= Work order =
A faithful copy is required. Print each line of the data exactly and omit the pictures.

--- Working data Enclosed Below ---

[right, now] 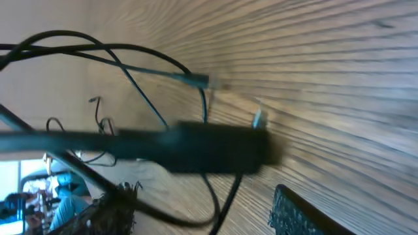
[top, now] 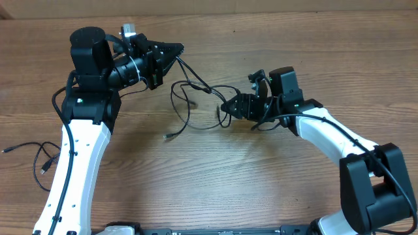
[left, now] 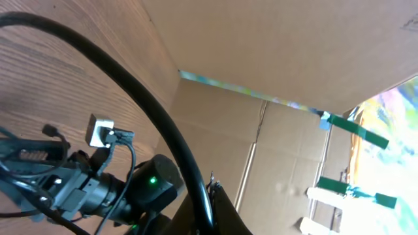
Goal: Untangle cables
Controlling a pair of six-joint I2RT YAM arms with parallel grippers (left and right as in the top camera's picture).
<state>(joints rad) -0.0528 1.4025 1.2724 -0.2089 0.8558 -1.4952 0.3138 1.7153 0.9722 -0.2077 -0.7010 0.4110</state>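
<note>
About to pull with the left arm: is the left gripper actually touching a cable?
Touching. The overhead view shows the left gripper shut, with a thin cable coming straight out from between its fingertips.

Wood-grain table (top: 261,189). The left gripper (top: 176,51) sat over its far-left part, pointing right, jaws closed to a point. A thin black strand ran from the tip down into the cables (top: 196,98), a loose knot of loops lying between the two arms. The right gripper (top: 226,106) pointed left, tip at the knot's right edge; jaw spacing unreadable from above. One plug end (top: 167,136) trailed toward the near side. A separate cable (top: 36,156) lay beside the left arm, well apart from the knot.
</note>
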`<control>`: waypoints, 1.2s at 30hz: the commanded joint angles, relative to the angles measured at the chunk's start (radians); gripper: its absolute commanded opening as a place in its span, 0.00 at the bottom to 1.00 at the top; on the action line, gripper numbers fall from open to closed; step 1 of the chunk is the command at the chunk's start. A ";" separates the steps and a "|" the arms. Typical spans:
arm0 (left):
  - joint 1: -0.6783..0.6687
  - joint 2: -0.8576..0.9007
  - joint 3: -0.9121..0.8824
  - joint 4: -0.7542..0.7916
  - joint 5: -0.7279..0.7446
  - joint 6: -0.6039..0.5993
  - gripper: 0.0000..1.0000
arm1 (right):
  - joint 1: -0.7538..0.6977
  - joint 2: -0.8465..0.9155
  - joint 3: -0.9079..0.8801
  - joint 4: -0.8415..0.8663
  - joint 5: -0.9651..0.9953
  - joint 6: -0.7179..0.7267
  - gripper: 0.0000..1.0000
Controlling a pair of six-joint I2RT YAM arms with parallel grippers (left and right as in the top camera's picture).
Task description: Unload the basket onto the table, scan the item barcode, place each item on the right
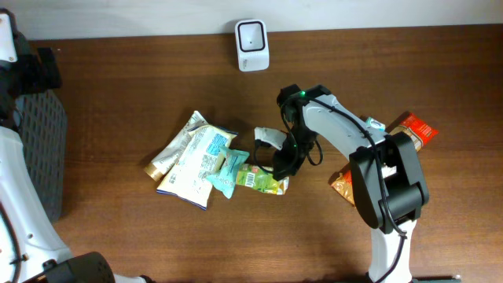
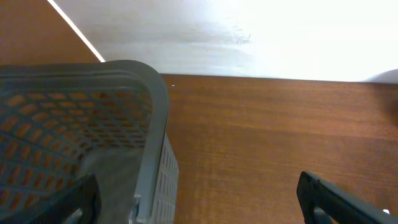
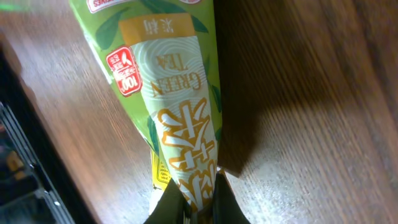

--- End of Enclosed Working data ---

= Exercise output =
[right, now] 
[top, now] 
[left, now] 
Goal: Untangle cables
Controlling a pair of six-joint I2RT YAM arms with parallel grippers (left and right as in the top camera's picture).
<state>(joints rad) -0.0528 1.4025 1.2724 -0.2089 0.8558 -1.4952 0.3138 1.7153 0.9722 -0.2077 -0.7010 0.4110</state>
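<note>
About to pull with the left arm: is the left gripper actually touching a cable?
Touching. The overhead view shows the left gripper shut, with a thin cable coming straight out from between its fingertips.

Wood-grain table (top: 261,189). The left gripper (top: 176,51) sat over its far-left part, pointing right, jaws closed to a point. A thin black strand ran from the tip down into the cables (top: 196,98), a loose knot of loops lying between the two arms. The right gripper (top: 226,106) pointed left, tip at the knot's right edge; jaw spacing unreadable from above. One plug end (top: 167,136) trailed toward the near side. A separate cable (top: 36,156) lay beside the left arm, well apart from the knot.
</note>
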`<control>`: waypoints, 1.2s at 30hz: the commanded joint angles, relative to the angles measured at the chunk's start (radians); gripper: its absolute commanded opening as a place in its span, 0.00 at the bottom to 1.00 at the top; on the action line, gripper numbers fall from open to closed; step 1 of the chunk is the command at the chunk's start. A ";" separates the steps and a "|" the arms. Typical spans:
arm0 (left):
  - joint 1: -0.6783..0.6687
  - joint 2: -0.8576..0.9007
  - joint 3: -0.9121..0.8824
  - joint 4: -0.7542..0.7916
  - joint 5: -0.7279..0.7446
  - joint 6: -0.6039..0.5993
  - gripper: 0.0000..1.0000
arm1 (right):
  - joint 1: -0.7538..0.6977
  - joint 2: -0.8465..0.9155
  - joint 3: -0.9079..0.8801
  - joint 4: -0.8415..0.8663
  - joint 5: -0.9651..0.9953
  - joint 6: -0.7179..0.7267
  - gripper: 0.0000..1.0000
Controlling a pair of six-joint I2RT YAM arms with parallel grippers (left and right as in the top camera's picture).
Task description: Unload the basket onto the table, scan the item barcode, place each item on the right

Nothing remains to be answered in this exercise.